Creo que en la población española son mayoría quienes apoyan la gestión pública de la sanidad, la educación, las pensiones y la discapacidad, quieren poner límites a las políticas de bancos y entidades financieras, desean regular el derecho laboral y defienden posturas progresistas en cuestiones morales como la homosexualidad, el aborto, la eutanasia y la presencia de la religión en la vida pública. De hecho, las encuestas indican que estamos en el momento en que una mayor proporción de ciudadanos se declara de izquierdas (4,41 en una escala de 1 a 10, siendo el 1 la extrema izquierda). Sin embargo, la organización política de estos ciudadanos se encuentra dispersa entre muchos partidos y movimientos sociales o en ninguno de ellos, de tal modo que su influencia política resulta muy reducida, con la invalorable ayuda de una ley electoral que discrimina el valor de los votos según su contenido. Y mientras la derecha se agrupa en su gran mayoría en un solo partido político, con pequeños sectores disidentes, lo que podemos llamar la izquierda se fragmenta en varios partidos y movimientos sociales –a su vez internamente fragmentados- que han aumentado considerablemente al calor de la crisis y que no han cesado en sus disputas internas.

Se cometería un error muy grave si esta izquierda sociológica —o como se la quiera llamar— perdiera la ocasión de organizarse políticamente y permitiera que la derecha siguiera gestionando unas instituciones que tienen un enorme peso en la vida de los ciudadanos. Las movilizaciones que se iniciaron con el 15M y continuaron con las diversas mareas cromáticas cumplieron un papel muy importante en España.
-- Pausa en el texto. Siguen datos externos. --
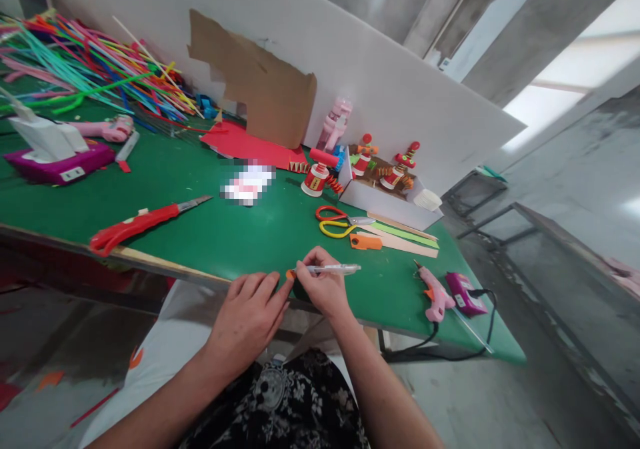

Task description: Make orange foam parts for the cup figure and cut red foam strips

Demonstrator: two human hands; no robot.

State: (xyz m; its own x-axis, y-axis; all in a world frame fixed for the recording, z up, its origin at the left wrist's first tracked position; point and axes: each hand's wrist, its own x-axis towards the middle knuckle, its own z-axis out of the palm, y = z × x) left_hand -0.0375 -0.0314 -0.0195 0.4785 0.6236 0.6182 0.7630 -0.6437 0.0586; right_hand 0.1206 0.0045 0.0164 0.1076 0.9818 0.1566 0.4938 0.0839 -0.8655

Gracias a ellas muchos jóvenes —y no tan jóvenes— descubrieron la política y comprendieron que se podían lograr algunos modestos resultados con pocos medios: se evitaron desahucios, se paralizó la privatización de hospitales, se impidió la modificación de la ley del aborto, aunque se fracasó en otros casos. Y sobre todo se canalizaron las energías de los ciudadanos indignados en un sentido más constructivo que en muchos países de Europa, donde proliferaron partidos xenófobos, antieuropeos o simplemente pintorescos, algunos de los cuales fueron los más votados.

Esto se logró gracias a que al menos por un momento se evitó la enfermedad crónica de la izquierda española: el sectarismo. En esas primeras movilizaciones estuvieron juntos militantes políticos de distintos partidos o de ninguno, amas de casa, jubilados, estudiantes, parados. Pero cuando se trata de organizarse para gestionar las instituciones del Estado y entra en juego el poder todo resulta más difícil: la actitud crítica que caracteriza a la izquierda —y que debe caracterizarla— se convierte con frecuencia en una enfermedad autoinmune que se vuelve contra sí misma. Las energías se desperdician en debates cuyo contenido oculta en el mejor de los casos dogmatismos ideológicos y en el peor intereses personales. Y por el momento no parece que la situación haya cambiado.

Es de esperar que hayamos aprendido algo. Porque habrá que elegir: o quienes nos negamos a aceptar el fin del modesto Estado de bienestar que caracterizaba a Europa somos capaces de aparcar diferencias y compartir con otros la gestión del Estado o si seguimos como hasta ahora nos pasará lo mismo que a los cristianos durmientes. Solo que el mundo que encontraremos al despertar será muy distinto del que ellos encontraron.